##### Collected material
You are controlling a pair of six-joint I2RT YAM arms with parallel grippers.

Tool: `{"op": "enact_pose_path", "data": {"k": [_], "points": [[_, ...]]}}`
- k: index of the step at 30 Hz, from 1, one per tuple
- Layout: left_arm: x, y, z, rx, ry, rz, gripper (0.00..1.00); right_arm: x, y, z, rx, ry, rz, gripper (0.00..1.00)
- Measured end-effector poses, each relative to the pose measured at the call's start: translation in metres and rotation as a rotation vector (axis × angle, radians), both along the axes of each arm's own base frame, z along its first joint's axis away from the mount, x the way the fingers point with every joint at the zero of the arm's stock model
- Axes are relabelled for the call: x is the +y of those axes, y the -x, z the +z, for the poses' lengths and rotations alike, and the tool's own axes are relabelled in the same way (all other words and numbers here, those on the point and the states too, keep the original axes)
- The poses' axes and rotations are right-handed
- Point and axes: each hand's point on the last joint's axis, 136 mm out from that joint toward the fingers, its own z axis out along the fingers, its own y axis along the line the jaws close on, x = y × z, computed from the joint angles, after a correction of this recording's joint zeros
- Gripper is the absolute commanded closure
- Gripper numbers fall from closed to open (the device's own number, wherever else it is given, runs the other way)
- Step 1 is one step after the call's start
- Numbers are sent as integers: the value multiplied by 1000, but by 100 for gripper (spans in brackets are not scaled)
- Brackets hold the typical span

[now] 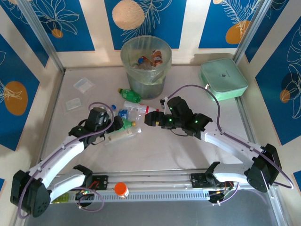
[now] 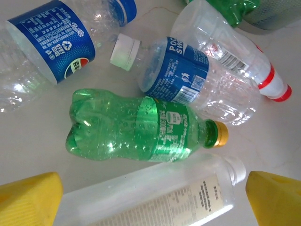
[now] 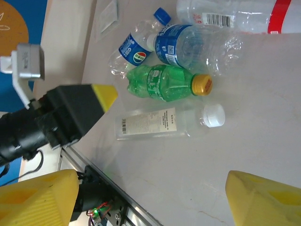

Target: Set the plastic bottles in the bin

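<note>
Both arms reach inward from the near table edge, forearms angled toward each other. The left gripper [image 1: 114, 125] sits low, nearer than the bin [image 1: 146, 66] and to its left, its yellow fingertips [image 2: 28, 197] spread wide. The right gripper [image 1: 149, 118] points leftward directly in front of the bin, jaws likewise wide apart.

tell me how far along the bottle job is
Done: a few plastic bottles lie inside the round grey-green bin. In hand: nothing; the left fingers hang open over the clear white-capped bottle, the right fingers open too. Left: that one, the green yellow-capped bottle and several more.
</note>
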Motion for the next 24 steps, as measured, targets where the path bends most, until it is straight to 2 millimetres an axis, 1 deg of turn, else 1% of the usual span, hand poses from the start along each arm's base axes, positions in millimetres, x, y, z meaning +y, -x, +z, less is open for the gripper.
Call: {"op": "enact_pose_path", "data": {"k": [6, 11, 15, 19, 21, 24], "points": [[-5, -11, -21, 45, -16, 1, 1, -15, 2, 1, -6, -28, -15, 17], [-9, -14, -36, 83, -26, -18, 1, -23, 5, 4, -11, -49, -14, 17], [-12, -8, -47, 114, -17, -38, 1, -26, 5, 8, -27, -54, -8, 16], [-14, 4, -59, 154, -5, -67, 1, -30, 7, 13, -49, -59, -3, 16], [-16, 7, -59, 158, 6, -86, 1, -32, 8, 16, -60, -63, 0, 16], [-22, 14, -54, 161, 42, -118, 1, -35, 9, 18, -67, -63, 4, 16]]}}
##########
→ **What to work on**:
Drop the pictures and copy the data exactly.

→ **Reply**:
You are controlling a pair of six-joint I2RT YAM arms with parallel grippers.

Tool: `{"op": "enact_pose_path", "data": {"k": [_], "points": [[_, ...]]}}`
- k: index of the step at 30 Hz, from 1, one per tuple
- Layout: left_arm: x, y, z, rx, ry, rz, gripper (0.00..1.00); right_arm: x, y, z, rx, ry, rz, gripper (0.00..1.00)
- Measured end-effector poses, each relative to the pose measured at the call's start: translation in metres and rotation as a rotation vector (axis × angle, radians), both along the axes of each arm's own base frame, z along its first joint's axis away from the mount, x the way the fingers point with every joint at the zero of the arm's stock model
- Axes are relabelled for the call: x is the +y of those axes, y the -x, z the +z, for the poses' lengths and rotations alike, and the tool's own axes are relabelled in the same way (all other words and numbers here, those on the point and the states too, keep the original axes)
- The poses' axes and rotations are right-handed
- Point and axes: each hand's point on the last joint's axis, 136 mm out from that joint toward the fingers, its own z axis out along the fingers, its own y axis along the line the jaws close on, x = y × z, computed from the joint angles, after a correction of this recording's joint zeros
- Gripper is the absolute commanded closure
- Gripper numbers fall from closed to open (the device's own number, wherever else it is given, runs the other way)
- Step 1 is one step after the call's start
- Numbers are sent as integers: the value multiplied by 1000, but by 100 for gripper (spans in brackets are not scaled)
- Brackets hold the typical span

[now] 
[now] 
[now] 

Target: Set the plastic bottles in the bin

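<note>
Both arms reach inward from the near table edge, forearms angled toward each other. The left gripper [image 1: 114, 125] sits low, nearer than the bin [image 1: 146, 66] and to its left, its yellow fingertips [image 2: 28, 197] spread wide. The right gripper [image 1: 149, 118] points leftward directly in front of the bin, jaws likewise wide apart.

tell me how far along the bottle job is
Done: a few plastic bottles lie inside the round grey-green bin. In hand: nothing; the left fingers hang open over the clear white-capped bottle, the right fingers open too. Left: that one, the green yellow-capped bottle and several more.
</note>
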Motion for the next 24 steps, as measured, targets where the path bends most, until it is straight to 2 millimetres an axis, 1 deg of turn, else 1% of the usual span, hand poses from the start along each arm's base axes, positions in millimetres, x, y, z meaning +y, -x, +z, less is open for the gripper.
Call: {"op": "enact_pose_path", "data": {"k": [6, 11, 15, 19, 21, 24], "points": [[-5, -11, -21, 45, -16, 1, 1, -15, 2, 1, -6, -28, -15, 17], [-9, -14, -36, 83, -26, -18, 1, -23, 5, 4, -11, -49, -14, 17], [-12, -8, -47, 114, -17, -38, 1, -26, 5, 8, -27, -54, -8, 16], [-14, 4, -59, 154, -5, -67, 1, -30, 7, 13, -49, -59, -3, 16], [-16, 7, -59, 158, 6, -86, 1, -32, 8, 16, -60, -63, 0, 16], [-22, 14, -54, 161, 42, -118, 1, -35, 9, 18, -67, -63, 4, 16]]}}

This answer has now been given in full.